### Work order
Repeat exactly the lines below that lie between the line with "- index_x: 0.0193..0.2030" and the line with "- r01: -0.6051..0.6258", counting both of those lines as part of the answer.

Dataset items
--------------------
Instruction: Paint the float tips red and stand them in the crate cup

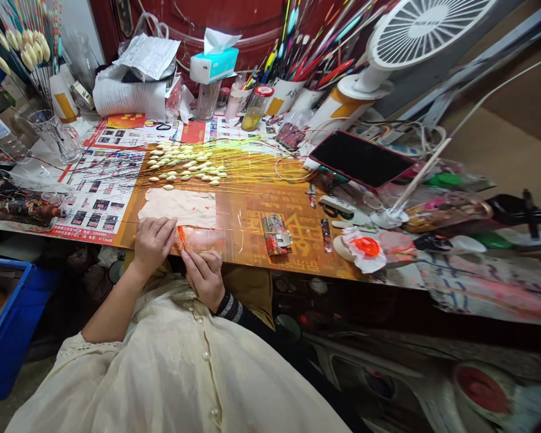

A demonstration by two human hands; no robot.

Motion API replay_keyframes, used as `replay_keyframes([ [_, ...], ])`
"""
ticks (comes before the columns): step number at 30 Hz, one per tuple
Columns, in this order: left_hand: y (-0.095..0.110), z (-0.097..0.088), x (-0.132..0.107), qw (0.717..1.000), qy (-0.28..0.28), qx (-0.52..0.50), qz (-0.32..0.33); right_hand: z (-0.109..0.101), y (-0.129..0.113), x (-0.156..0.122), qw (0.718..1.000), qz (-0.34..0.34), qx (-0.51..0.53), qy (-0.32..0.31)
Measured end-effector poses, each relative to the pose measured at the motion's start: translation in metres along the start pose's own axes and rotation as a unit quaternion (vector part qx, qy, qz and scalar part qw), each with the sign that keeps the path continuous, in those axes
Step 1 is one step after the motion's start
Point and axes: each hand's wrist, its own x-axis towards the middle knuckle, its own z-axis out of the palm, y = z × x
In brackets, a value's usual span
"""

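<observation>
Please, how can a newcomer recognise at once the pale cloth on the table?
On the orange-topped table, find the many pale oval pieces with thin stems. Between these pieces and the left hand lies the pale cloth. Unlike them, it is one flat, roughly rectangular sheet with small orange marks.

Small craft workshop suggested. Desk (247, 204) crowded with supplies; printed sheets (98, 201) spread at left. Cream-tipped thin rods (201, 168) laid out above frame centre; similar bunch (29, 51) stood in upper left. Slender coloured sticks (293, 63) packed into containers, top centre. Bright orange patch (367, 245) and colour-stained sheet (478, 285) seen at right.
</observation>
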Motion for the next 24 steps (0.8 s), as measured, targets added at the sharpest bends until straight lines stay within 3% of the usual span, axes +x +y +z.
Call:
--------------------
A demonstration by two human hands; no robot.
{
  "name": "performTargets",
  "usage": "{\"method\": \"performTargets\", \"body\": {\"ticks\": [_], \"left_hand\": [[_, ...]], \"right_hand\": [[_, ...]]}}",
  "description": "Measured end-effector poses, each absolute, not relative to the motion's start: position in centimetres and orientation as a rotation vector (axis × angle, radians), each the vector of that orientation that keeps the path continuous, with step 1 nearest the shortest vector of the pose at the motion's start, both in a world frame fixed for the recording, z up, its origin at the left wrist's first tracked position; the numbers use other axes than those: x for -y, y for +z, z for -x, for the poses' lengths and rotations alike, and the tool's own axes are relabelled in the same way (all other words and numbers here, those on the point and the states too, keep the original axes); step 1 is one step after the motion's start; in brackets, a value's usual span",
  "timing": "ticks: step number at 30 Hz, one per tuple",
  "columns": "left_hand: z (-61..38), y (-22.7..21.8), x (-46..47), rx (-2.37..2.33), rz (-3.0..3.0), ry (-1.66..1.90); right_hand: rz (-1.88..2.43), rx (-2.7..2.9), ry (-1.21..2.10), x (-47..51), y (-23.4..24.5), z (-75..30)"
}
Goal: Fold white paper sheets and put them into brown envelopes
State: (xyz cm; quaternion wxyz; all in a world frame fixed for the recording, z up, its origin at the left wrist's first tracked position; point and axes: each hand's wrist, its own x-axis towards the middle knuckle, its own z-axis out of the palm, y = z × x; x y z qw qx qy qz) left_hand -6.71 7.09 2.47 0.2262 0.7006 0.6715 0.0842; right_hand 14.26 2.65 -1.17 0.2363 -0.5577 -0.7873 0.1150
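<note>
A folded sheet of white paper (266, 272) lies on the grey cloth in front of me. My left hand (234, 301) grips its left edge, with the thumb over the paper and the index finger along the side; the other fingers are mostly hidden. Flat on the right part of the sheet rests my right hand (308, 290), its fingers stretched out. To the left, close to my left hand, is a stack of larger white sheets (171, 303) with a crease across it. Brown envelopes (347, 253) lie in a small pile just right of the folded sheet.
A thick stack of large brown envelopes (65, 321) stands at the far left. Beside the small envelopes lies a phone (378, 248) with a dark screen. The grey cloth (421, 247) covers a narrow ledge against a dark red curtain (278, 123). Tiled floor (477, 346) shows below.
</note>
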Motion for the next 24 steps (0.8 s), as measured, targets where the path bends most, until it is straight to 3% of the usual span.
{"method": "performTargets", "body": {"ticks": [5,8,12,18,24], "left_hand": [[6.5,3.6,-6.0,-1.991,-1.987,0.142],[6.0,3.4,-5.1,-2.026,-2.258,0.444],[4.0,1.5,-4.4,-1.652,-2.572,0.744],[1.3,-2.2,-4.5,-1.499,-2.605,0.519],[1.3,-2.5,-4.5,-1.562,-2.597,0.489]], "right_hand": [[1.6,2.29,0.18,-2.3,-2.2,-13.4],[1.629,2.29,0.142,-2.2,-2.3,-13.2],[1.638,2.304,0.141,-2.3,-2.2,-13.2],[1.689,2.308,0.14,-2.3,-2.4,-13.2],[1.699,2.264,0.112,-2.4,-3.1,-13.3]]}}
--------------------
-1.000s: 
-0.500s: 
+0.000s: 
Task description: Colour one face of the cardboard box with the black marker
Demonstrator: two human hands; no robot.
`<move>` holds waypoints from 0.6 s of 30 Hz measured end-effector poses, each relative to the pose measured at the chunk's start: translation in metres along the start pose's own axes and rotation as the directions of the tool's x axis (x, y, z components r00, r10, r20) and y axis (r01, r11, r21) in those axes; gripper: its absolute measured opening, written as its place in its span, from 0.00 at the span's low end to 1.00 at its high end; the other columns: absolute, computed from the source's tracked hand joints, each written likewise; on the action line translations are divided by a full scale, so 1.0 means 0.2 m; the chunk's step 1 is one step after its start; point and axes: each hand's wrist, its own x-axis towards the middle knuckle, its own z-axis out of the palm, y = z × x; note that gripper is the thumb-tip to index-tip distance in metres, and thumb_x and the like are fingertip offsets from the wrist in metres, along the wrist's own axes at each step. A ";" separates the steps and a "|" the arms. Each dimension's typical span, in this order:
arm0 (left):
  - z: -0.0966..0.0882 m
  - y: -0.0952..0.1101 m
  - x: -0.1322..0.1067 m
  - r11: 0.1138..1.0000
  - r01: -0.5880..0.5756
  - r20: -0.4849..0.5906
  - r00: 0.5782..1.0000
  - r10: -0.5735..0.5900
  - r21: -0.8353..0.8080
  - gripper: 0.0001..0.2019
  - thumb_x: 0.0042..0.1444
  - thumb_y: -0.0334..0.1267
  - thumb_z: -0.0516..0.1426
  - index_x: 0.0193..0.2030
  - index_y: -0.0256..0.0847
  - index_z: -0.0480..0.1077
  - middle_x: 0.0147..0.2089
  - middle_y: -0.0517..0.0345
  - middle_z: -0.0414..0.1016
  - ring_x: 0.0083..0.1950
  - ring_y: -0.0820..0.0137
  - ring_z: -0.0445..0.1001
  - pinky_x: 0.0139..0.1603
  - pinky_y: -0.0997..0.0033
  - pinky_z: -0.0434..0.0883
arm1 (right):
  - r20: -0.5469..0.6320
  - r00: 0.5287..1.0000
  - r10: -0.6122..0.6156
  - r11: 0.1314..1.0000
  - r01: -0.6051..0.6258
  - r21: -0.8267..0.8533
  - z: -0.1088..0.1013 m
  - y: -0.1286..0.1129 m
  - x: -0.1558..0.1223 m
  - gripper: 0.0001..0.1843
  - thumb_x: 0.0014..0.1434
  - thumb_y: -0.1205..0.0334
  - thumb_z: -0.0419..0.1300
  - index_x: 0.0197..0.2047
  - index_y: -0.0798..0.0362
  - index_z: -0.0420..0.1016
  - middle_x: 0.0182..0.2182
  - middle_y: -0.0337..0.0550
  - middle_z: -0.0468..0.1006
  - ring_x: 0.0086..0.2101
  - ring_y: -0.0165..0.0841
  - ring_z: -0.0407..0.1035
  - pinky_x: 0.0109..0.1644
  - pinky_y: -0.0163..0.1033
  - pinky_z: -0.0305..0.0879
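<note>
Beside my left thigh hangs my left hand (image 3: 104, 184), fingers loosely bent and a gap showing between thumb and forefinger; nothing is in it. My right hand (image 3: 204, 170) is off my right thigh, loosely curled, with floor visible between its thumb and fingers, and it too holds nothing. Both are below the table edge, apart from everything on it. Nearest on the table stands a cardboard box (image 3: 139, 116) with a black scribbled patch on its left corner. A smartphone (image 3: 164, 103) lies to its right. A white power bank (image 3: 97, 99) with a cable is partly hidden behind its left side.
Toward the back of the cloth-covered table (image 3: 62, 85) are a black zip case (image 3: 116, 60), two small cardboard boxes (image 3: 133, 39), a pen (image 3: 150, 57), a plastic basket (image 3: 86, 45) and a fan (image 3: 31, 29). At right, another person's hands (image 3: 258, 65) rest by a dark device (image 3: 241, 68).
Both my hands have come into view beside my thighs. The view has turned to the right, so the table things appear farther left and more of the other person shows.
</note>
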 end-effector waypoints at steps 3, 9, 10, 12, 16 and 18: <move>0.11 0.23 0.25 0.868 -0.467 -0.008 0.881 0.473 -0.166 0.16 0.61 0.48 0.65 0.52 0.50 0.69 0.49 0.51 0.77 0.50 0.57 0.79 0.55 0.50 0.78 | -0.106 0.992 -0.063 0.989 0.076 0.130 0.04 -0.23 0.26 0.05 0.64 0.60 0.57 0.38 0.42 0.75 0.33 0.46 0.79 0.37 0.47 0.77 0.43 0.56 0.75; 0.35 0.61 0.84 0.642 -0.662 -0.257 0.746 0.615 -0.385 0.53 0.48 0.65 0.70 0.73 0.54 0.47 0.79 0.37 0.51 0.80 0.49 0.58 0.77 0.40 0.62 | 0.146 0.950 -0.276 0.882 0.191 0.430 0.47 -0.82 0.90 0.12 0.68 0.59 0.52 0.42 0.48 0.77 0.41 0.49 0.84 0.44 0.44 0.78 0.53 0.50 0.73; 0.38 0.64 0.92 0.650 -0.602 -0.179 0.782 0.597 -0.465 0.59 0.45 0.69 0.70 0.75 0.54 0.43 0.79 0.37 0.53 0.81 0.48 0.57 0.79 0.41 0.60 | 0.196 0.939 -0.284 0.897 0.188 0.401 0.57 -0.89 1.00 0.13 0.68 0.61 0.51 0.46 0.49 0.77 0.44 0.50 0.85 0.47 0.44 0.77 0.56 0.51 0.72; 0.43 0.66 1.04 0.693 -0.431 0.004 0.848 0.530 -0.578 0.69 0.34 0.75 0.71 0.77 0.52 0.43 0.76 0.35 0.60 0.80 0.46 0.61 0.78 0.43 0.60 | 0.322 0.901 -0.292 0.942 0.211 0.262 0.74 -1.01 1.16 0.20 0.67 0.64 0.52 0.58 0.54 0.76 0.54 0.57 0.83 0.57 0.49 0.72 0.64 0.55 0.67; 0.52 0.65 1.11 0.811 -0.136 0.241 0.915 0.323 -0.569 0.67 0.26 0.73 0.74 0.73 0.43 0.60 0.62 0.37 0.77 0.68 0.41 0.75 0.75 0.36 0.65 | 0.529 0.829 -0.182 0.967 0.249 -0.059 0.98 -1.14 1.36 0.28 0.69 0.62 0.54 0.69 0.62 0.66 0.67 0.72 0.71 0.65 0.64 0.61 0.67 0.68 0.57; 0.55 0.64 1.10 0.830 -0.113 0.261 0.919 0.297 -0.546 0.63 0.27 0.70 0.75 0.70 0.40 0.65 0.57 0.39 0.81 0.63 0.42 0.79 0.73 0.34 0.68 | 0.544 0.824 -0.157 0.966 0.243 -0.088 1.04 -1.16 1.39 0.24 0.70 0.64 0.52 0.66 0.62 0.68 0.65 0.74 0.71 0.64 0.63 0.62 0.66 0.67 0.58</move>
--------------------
### Task answer
  - index_x: 0.0193..0.2030
  - index_y: -0.0256..0.0847
  - index_z: -0.0480..0.1077
  - middle_x: 0.0147..0.2089
  - middle_y: -0.0517..0.0345
  - middle_z: -0.0414..0.1016
  - ring_x: 0.0083..0.1950
  - ring_y: -0.0820..0.0137
  - ring_z: -0.0445..0.1001
  - pinky_x: 0.0139..0.1603
  - pinky_y: -0.0997..0.0033
  - pinky_z: -0.0434..0.0883
arm1 (right):
  - r20: -0.5469..0.6320
  - r00: 0.5287..1.0000
  - r10: -0.6122..0.6156
  - r11: 0.1314..1.0000
  - r01: -0.6051..0.6258

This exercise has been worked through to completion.